The corporates measures were complemented by RBI activity in the forward market through sell-buy swaps for September and October maturities which accentuated the forward dollar's rise. Near term premiums shot up, and the one month premium, for instance, closed at 19.04 per cent compared to 9.83 per cent on Wednesday.
A forward contract booked by a corporate, usually has a spot and forward leg. In 1993, the RBI permitted corporates to book the two legs separately so as to get the best rates and minimise their cost of cover.
However, under volatile conditions, larger players would book only the spot leg of the contract without booking the forward in order to take advantage of movements in the rate. This generated demand for spot dollars which caused the rupee to weaken. If the rates moved in their favour, they would cancel the contract fuelling volatility.

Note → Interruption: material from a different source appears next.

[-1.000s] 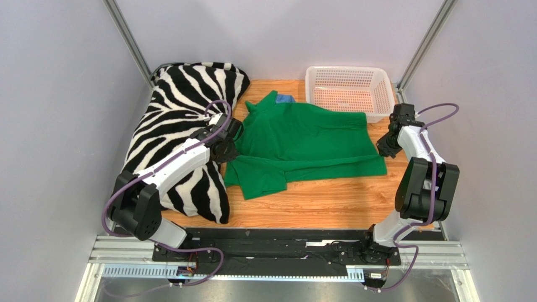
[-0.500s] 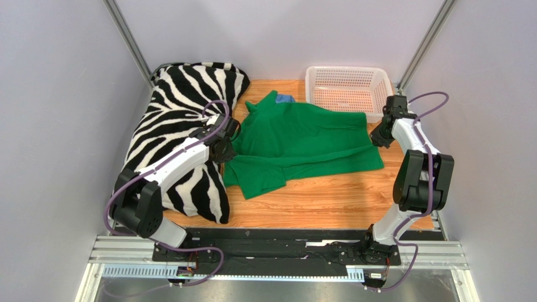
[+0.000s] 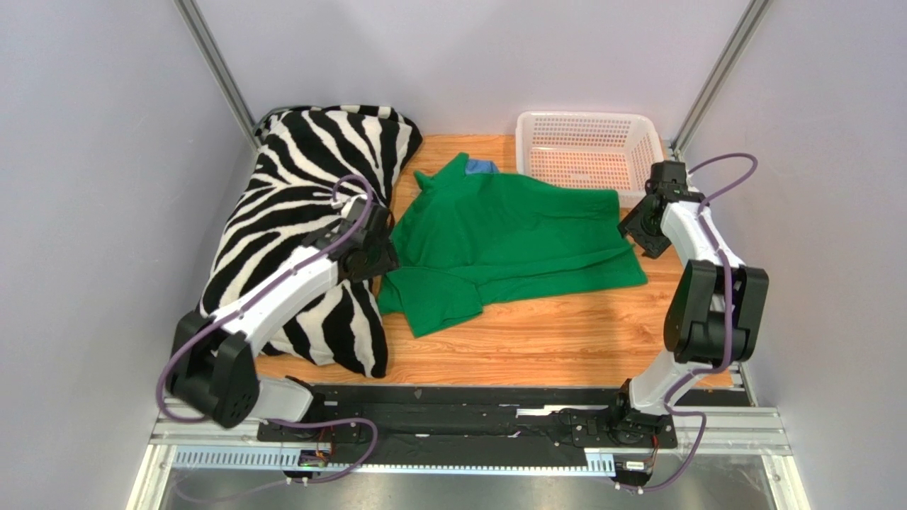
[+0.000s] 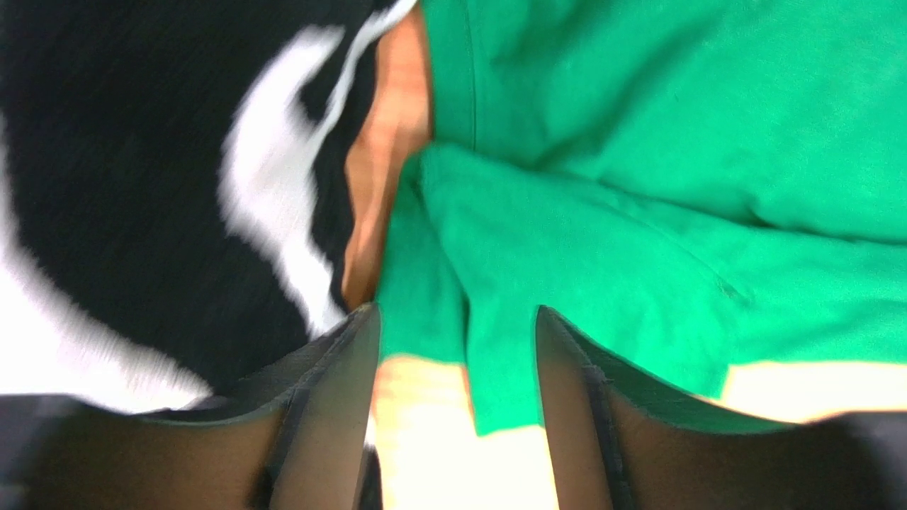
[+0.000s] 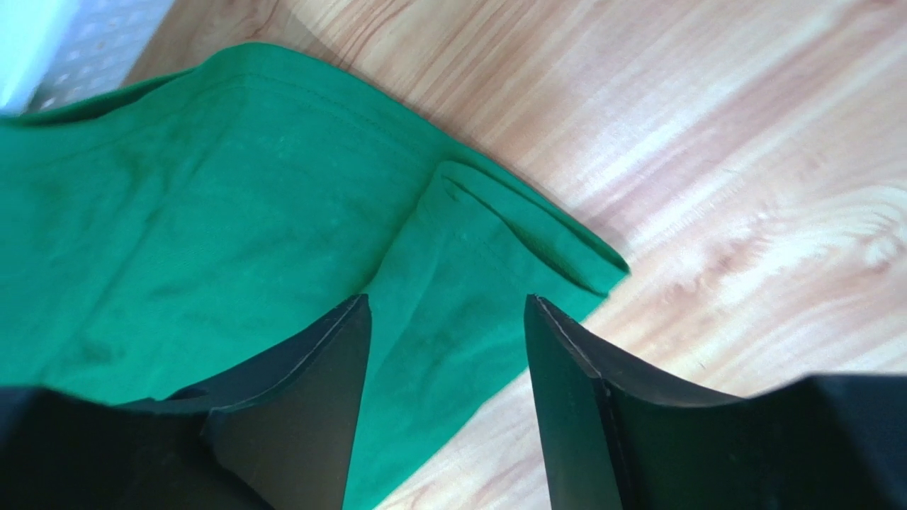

The RBI measures would reduce a corporate's tendency to book the forward contract even if it had a genuine underlying exposure unless it was absolutely necessary, dealers said. "With premiums ruling at such high levels, a corporate would think twice before booking a contract," a dealer said.
"As a temporary measure, it may be effective by discouraging them from buying premiums at such unrealistic levels. It is obvious that the premiums will come down and it would be better to wait," a corporate treasurer said.